WHAT YOU WILL DO: Please print the entries below exactly, from the line with "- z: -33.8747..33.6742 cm" through the line with "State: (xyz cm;", including both of those lines and leaving out all others.

THE DATA:
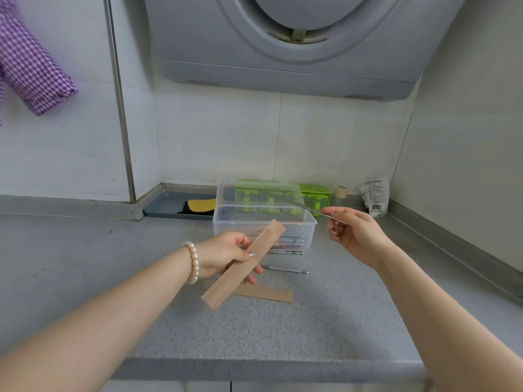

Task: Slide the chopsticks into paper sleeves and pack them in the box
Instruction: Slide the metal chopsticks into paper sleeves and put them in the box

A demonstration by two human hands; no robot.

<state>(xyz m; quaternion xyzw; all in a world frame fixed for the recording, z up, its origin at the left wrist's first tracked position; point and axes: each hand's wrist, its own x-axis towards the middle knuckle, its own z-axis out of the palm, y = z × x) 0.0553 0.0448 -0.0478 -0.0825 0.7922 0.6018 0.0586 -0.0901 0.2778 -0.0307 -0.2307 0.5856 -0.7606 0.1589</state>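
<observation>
Speckled grey countertop [283,329] beneath white tiled wall [220,137].

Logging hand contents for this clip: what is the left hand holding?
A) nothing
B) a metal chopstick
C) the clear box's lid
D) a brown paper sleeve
D: the left hand grips a brown paper sleeve above the counter, while the metal chopstick is pinched in the right hand.

A grey range hood [283,46] hung above the speckled grey countertop [268,329]; a purple checked cloth [31,72] hung left of it.
</observation>
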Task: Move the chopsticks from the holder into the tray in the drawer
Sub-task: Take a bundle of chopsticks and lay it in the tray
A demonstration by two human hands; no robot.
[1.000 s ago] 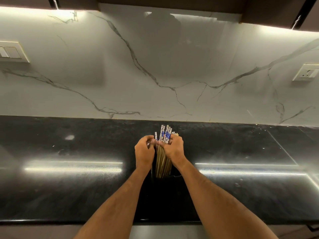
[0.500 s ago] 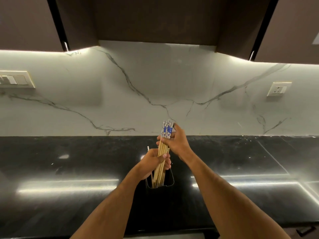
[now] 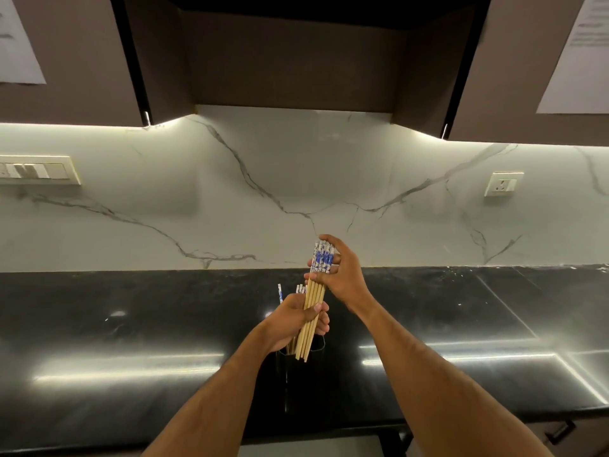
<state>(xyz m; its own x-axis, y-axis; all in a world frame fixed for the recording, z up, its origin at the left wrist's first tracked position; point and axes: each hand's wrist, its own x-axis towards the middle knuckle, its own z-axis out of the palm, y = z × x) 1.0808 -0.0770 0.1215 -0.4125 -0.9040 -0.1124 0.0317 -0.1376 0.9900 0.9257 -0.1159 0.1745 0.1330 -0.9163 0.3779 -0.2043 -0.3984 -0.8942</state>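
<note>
A bundle of wooden chopsticks with blue-and-white patterned tops is lifted out of the dark holder, its tips level with the rim. My right hand grips the patterned top end. My left hand is wrapped around the lower shafts. A few more chopsticks still stand in the holder behind my left hand. The holder is dark against the black counter and mostly hidden by my left forearm. The drawer and its tray are out of view.
The black glossy countertop runs the full width, backed by a white marble wall. Dark cabinets hang overhead. A switch plate sits left and a socket right. A drawer handle shows low right.
The bundle has risen out of the holder, its tips now at the rim. My left hand shifted from the tops down onto the shafts. The camera has tilted upward.
</note>
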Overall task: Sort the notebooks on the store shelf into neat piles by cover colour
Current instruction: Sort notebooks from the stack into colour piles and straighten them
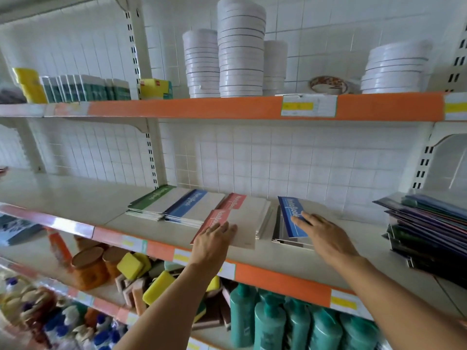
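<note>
On the middle shelf (278, 256) lie notebook piles side by side: a green-spined pile (154, 200), a blue-spined pile (192, 208) and a red-spined pile (252, 213). My left hand (214, 238) rests with straight fingers on a red-spined notebook (242, 231) that lies askew at the front of the red pile. To the right, my right hand (321, 233) touches a dark blue-spined notebook (290, 215), tilted up off a small unsorted pile (280, 236); its fingers look straight across the cover.
A messy stack of dark notebooks (429, 228) fills the shelf's right end. White round stacks (240, 54) and boxes (83, 89) stand on the shelf above. Below are sponges (156, 284), jars (88, 266) and teal bottles (273, 324).
</note>
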The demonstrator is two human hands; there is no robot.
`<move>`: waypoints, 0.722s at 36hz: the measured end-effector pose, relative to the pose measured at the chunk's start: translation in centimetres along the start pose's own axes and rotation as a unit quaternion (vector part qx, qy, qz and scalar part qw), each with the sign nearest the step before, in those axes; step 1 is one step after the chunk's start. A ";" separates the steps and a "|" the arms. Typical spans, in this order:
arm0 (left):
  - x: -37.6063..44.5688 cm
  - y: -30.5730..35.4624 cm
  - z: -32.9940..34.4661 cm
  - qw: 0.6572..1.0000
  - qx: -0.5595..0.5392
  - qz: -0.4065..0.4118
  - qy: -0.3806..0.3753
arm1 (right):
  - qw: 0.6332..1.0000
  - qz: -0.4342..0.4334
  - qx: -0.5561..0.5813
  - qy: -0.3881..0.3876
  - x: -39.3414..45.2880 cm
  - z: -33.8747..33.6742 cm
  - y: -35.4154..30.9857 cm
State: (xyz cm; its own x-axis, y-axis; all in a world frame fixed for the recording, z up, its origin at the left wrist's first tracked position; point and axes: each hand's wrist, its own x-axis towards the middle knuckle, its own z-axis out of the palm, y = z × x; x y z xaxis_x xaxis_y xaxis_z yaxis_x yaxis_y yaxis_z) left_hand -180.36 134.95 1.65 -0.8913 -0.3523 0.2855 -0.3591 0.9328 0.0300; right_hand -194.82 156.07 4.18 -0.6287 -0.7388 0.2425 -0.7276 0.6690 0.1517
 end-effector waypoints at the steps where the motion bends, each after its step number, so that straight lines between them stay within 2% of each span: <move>1: 0.5 -0.3 0.2 1.000 -0.001 0.002 0.000 | 1.000 0.000 0.002 -0.003 0.4 0.2 -0.2; 5: 3.0 -1.7 1.3 1.000 -0.010 0.008 0.005 | 1.000 0.007 0.004 0.000 2.7 1.4 -0.6; 13: 8.5 -4.7 3.8 0.996 -0.002 0.084 0.000 | 0.997 0.076 0.008 -0.001 6.6 3.1 -2.3; 26: 13.4 -7.2 7.1 0.973 -0.016 0.214 -0.089 | 0.989 0.137 -0.024 -0.043 10.5 4.1 -4.6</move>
State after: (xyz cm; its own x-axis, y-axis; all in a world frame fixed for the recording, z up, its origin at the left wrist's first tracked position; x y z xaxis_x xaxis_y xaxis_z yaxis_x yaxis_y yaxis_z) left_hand -191.71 122.98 -1.52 -0.9921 0.0645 0.1077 0.0622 0.9978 -0.0241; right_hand -199.21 144.94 2.09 -0.8228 -0.5322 0.1993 -0.5143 0.8465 0.1372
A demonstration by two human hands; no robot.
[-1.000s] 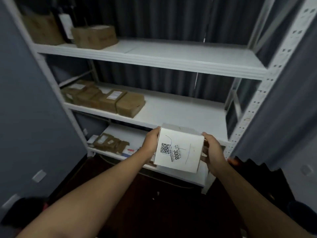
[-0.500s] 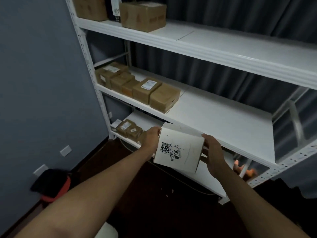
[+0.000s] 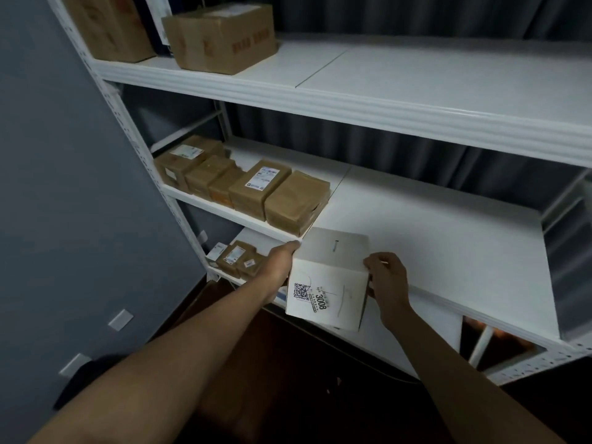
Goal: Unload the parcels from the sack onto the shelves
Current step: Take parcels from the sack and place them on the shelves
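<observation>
I hold a white parcel box (image 3: 330,283) with a QR code and the number 3008 on its near face. My left hand (image 3: 282,261) grips its left side and my right hand (image 3: 386,278) grips its right edge. The box is tilted, its far end over the front lip of the middle shelf (image 3: 432,225), just right of a row of several brown parcels (image 3: 250,184). The white shelving rack also has a top shelf (image 3: 416,78) and a lower shelf (image 3: 253,235). No sack shows in view.
Two large brown cartons (image 3: 221,36) stand at the left of the top shelf. Small brown parcels (image 3: 238,256) lie on the lower shelf at the left. A grey wall (image 3: 64,203) runs along the left. Dark curtains hang behind the rack, with dark floor below.
The view has swung left and closer to the rack. Both hands have lifted the white box up and forward, from in front of the lower shelf to the lip of the middle shelf.
</observation>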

ANSWER TO THE PROBLEM:
  - z: -33.8747..33.6742 cm
  - y: -35.4154..30.9857 cm
State: (xyz cm; its own x-axis, y-axis; all in a world frame fixed for the recording, z up, its origin at the left wrist's first tracked position; point and axes: each hand's wrist, its own x-axis towards the middle knuckle, its own z-axis out of the palm, y = z × x; x y z xaxis_x xaxis_y xaxis_z yaxis_x yaxis_y yaxis_z) left_hand -180.36 134.95 1.65 -0.8913 -0.3523 0.2855 -0.3591 0.9328 0.0300; right_hand -194.82 156.07 4.18 -0.6287 -0.7388 0.2425 -0.7276 0.6690 0.1517

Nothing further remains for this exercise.